O próprio título do livro de Engel diz que é possível superar a pobreza e a desigualdade. Para ela, a melhor forma de os Estados promoverem o acesso da população a uma situação social melhor é por meio da educação, garantindo qualidade ao ensino. Isso inclui a alfabetização completa até o limite de oito anos de idade, desenvolvimento de conhecimentos gerais e habilidades para o mercado de trabalho e outras necessidades. Mas, para que a criança e o adolescente consigam aproveitar estas oportunidades, é preciso que a família esteja enquadrada em um programa de proteção social. Outra demanda que poderia ser atendida, de acordo com a autora, é que os programas sociais atendam a necessidades específicas de cada família, porque cada uma delas tem necessidades diferentes.

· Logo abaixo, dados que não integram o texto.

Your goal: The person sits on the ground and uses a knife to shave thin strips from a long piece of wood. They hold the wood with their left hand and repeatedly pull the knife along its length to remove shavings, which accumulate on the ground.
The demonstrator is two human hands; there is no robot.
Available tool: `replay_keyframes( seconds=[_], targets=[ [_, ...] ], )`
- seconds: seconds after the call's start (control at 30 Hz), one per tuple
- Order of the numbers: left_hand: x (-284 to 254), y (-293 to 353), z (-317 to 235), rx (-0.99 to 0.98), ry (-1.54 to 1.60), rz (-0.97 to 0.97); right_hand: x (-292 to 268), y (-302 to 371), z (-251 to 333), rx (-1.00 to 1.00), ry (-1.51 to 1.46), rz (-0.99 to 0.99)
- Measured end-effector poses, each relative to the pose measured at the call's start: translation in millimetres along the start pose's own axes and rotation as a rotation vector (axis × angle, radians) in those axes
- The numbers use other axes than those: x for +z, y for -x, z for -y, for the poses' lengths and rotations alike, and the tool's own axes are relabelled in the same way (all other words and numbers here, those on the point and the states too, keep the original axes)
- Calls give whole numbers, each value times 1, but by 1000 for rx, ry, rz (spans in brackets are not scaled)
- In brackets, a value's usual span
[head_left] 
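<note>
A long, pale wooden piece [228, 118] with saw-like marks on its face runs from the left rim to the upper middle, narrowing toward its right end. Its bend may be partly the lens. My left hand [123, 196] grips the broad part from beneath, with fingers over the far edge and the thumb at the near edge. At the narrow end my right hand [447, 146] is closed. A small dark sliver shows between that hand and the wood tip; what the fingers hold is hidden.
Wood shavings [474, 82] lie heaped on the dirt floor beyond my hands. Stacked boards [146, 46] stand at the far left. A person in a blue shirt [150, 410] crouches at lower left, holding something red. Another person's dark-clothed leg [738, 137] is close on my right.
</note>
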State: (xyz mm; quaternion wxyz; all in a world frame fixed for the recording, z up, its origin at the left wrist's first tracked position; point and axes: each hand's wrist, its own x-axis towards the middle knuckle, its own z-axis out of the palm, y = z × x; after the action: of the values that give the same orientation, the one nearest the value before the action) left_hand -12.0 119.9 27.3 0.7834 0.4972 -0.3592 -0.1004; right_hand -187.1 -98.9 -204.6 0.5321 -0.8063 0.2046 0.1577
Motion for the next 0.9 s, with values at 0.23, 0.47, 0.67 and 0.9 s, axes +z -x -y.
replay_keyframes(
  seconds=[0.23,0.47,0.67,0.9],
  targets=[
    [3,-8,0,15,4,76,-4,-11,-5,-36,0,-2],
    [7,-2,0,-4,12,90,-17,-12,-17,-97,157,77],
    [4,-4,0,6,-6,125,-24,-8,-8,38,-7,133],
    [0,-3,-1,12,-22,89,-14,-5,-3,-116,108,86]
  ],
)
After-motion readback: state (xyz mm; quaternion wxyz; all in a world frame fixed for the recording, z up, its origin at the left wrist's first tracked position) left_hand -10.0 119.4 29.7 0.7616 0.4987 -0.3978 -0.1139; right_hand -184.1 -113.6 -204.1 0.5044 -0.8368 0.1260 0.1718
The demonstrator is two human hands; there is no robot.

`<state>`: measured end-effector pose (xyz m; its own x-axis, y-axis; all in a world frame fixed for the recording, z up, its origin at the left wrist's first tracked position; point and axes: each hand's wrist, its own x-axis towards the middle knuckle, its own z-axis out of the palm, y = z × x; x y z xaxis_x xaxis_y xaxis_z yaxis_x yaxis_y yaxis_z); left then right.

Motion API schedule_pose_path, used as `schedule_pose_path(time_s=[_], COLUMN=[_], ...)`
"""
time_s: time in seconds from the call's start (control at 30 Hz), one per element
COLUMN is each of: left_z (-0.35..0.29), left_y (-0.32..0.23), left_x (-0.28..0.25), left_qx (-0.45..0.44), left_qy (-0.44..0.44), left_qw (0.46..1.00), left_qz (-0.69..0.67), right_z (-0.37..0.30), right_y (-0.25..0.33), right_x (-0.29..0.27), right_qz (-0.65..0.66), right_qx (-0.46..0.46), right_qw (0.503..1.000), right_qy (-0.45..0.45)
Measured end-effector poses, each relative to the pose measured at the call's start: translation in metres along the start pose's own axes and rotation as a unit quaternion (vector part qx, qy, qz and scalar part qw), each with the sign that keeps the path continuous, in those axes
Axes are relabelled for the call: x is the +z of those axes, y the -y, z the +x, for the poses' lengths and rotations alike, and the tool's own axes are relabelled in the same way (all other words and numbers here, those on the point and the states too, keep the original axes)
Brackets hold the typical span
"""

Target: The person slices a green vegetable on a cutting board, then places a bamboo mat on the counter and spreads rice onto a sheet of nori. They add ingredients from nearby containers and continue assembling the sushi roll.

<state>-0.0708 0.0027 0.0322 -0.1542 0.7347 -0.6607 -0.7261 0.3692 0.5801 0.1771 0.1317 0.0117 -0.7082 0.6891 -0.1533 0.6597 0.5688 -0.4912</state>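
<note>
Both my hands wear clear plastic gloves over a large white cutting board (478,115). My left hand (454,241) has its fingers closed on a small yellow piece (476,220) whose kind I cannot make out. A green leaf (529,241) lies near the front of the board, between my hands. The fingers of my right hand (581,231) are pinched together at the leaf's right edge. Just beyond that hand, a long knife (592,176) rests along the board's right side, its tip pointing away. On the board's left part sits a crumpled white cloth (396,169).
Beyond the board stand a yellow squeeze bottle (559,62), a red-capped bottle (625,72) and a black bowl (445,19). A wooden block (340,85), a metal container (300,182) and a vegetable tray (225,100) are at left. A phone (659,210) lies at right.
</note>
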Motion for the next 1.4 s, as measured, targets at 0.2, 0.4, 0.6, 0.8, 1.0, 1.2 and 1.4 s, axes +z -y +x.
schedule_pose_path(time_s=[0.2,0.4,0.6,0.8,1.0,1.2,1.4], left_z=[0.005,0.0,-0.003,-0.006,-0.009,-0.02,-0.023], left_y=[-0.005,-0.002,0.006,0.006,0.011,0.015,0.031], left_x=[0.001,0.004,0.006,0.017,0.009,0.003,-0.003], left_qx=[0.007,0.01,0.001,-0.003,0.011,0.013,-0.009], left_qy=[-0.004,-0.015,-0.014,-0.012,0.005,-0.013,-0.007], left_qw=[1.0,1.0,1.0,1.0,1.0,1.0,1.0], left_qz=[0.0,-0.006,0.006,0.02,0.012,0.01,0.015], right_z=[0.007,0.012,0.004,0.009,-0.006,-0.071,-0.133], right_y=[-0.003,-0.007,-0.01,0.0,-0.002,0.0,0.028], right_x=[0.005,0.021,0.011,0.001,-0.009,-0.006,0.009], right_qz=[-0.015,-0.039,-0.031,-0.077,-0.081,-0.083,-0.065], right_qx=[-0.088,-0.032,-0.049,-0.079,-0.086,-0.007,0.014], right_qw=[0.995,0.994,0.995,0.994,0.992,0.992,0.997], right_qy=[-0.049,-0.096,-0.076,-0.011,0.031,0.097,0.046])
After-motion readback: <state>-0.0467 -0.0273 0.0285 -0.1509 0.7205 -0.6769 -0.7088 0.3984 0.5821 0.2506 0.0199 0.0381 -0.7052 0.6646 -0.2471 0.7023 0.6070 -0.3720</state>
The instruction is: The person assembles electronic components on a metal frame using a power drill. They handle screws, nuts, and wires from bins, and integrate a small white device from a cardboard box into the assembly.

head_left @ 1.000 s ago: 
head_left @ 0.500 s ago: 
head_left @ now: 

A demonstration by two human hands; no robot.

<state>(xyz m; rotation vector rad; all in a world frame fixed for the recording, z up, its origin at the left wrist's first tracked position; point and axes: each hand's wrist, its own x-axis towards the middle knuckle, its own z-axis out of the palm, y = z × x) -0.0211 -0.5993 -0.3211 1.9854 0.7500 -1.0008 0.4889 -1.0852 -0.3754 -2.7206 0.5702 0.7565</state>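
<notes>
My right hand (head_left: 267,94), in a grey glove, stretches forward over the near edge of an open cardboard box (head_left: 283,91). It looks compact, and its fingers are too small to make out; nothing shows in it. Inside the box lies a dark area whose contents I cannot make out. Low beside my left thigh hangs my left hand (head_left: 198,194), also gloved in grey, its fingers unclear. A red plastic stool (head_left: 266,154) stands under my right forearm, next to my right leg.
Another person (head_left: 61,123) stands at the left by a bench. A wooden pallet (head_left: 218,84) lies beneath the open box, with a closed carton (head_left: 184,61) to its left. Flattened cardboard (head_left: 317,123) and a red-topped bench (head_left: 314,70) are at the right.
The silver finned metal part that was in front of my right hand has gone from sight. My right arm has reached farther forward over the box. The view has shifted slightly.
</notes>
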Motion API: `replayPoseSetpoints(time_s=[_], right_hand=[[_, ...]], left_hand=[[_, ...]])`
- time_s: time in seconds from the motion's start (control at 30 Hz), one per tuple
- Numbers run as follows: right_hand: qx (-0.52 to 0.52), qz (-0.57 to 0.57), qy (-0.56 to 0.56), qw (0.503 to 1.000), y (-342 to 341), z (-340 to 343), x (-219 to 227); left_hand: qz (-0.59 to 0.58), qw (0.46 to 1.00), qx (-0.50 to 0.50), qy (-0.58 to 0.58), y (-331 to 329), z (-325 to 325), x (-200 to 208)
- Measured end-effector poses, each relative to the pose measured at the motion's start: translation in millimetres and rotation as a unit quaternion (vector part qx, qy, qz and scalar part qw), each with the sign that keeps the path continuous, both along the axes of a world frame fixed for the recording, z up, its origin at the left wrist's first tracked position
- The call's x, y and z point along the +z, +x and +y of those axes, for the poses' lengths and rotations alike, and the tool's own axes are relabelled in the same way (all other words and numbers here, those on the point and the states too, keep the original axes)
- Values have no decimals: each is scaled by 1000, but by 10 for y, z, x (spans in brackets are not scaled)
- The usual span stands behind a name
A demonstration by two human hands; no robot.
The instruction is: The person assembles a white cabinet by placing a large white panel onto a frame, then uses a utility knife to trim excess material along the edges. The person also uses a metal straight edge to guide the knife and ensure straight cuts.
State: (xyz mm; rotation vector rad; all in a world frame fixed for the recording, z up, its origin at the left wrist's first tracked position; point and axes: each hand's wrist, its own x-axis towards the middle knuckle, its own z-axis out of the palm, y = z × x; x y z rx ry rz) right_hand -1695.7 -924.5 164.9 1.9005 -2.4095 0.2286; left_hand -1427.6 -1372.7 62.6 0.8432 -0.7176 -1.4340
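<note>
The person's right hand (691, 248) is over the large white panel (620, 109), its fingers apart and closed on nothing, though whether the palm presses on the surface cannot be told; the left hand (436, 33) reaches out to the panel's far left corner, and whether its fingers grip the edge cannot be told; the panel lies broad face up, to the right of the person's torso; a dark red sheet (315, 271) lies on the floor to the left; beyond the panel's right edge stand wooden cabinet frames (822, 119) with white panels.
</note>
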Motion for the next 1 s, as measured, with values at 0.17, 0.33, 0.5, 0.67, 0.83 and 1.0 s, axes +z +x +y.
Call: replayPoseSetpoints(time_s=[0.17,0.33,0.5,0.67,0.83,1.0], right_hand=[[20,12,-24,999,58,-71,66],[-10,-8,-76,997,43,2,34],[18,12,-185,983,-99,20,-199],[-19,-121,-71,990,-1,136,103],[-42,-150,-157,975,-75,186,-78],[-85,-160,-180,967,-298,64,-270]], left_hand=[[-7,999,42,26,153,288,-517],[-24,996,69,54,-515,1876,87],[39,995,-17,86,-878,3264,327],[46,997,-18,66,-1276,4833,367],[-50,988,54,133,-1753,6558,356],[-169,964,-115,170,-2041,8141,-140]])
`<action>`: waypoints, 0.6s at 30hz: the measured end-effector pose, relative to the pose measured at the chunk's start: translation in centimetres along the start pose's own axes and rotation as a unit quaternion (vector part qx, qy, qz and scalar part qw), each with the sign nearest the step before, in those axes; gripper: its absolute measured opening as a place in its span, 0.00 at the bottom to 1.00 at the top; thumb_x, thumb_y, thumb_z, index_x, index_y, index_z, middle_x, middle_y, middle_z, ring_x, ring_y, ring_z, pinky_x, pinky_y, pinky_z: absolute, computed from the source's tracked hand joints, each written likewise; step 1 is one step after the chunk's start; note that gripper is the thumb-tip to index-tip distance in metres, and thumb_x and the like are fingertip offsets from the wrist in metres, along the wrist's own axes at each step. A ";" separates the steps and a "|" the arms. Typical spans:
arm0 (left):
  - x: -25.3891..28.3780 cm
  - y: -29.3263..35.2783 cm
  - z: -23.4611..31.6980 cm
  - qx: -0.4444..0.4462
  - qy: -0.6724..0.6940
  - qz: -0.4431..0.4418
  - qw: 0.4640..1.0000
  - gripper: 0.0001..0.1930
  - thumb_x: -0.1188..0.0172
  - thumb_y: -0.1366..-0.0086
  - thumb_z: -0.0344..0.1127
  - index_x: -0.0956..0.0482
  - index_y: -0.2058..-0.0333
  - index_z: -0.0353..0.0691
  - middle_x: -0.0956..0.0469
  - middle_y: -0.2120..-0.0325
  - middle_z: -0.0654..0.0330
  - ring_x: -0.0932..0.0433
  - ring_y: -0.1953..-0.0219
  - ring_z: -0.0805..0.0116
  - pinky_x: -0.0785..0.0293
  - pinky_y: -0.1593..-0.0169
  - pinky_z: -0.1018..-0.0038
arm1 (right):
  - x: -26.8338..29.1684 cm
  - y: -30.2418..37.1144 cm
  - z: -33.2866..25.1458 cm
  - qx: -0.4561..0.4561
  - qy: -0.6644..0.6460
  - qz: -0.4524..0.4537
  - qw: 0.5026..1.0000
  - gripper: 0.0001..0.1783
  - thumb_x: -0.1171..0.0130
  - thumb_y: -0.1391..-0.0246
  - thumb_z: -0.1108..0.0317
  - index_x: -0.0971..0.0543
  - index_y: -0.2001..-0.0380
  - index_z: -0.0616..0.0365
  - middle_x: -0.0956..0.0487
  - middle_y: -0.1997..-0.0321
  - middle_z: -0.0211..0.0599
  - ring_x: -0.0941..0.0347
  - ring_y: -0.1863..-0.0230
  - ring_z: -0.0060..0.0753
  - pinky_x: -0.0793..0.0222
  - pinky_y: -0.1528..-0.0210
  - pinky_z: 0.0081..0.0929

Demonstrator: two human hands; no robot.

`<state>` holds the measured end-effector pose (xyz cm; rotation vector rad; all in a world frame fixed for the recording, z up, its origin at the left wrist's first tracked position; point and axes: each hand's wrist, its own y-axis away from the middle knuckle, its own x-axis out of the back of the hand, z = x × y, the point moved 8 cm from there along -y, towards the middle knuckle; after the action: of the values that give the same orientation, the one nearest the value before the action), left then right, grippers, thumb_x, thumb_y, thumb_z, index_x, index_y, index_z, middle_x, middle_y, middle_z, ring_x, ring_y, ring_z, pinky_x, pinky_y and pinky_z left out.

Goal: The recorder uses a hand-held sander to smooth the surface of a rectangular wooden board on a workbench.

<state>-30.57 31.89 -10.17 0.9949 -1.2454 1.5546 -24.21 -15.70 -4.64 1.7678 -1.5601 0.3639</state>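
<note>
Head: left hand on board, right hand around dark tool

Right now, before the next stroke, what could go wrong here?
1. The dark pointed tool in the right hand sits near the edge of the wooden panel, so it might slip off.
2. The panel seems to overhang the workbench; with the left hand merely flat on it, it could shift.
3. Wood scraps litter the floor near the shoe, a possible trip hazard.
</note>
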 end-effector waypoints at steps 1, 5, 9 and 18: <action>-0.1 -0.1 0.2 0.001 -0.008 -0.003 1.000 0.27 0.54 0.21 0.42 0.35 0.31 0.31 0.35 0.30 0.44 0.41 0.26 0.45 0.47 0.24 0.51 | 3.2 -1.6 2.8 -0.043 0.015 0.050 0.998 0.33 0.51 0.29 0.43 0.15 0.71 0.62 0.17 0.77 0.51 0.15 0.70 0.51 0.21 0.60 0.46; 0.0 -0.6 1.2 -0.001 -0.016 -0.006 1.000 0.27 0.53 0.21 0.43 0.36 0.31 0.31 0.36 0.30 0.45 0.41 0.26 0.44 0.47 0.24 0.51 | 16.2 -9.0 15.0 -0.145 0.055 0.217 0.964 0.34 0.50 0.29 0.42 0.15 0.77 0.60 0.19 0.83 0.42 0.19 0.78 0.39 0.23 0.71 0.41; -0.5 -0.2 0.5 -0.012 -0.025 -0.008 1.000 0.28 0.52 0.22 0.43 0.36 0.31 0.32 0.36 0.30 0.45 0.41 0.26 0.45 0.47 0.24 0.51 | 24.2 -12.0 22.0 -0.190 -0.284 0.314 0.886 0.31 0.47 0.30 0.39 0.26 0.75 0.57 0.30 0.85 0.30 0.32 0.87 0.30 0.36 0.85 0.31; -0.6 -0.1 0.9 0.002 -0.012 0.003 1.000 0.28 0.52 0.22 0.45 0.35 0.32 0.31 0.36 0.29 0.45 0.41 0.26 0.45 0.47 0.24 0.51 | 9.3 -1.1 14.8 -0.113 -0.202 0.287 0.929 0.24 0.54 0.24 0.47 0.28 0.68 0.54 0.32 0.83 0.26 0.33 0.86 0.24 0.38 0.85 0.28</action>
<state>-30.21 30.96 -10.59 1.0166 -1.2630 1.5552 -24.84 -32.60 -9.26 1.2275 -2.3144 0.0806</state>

“O livro é o resultado de uma experiência de 60 anos nas políticas públicas de educação e de assistência social, com a finalidade de contribuir para diminuir a pobreza e a desigualdade no país. Mas não só para isso, na verdade a gente faz muita coisa e não registra quase nada, então houve também uma tentativa de registrar, não academicamente, não é um livro de história da política social no Brasil, é uma análise a partir da minha própria experiência e trajetória profissional e pessoal. A conclusão do livro é que é complicado, é complexo, exige uma abordagem intersetorial, exige que todos contribuam para isso, mas dá para superar a pobreza e a desigualdade”, enfatiza.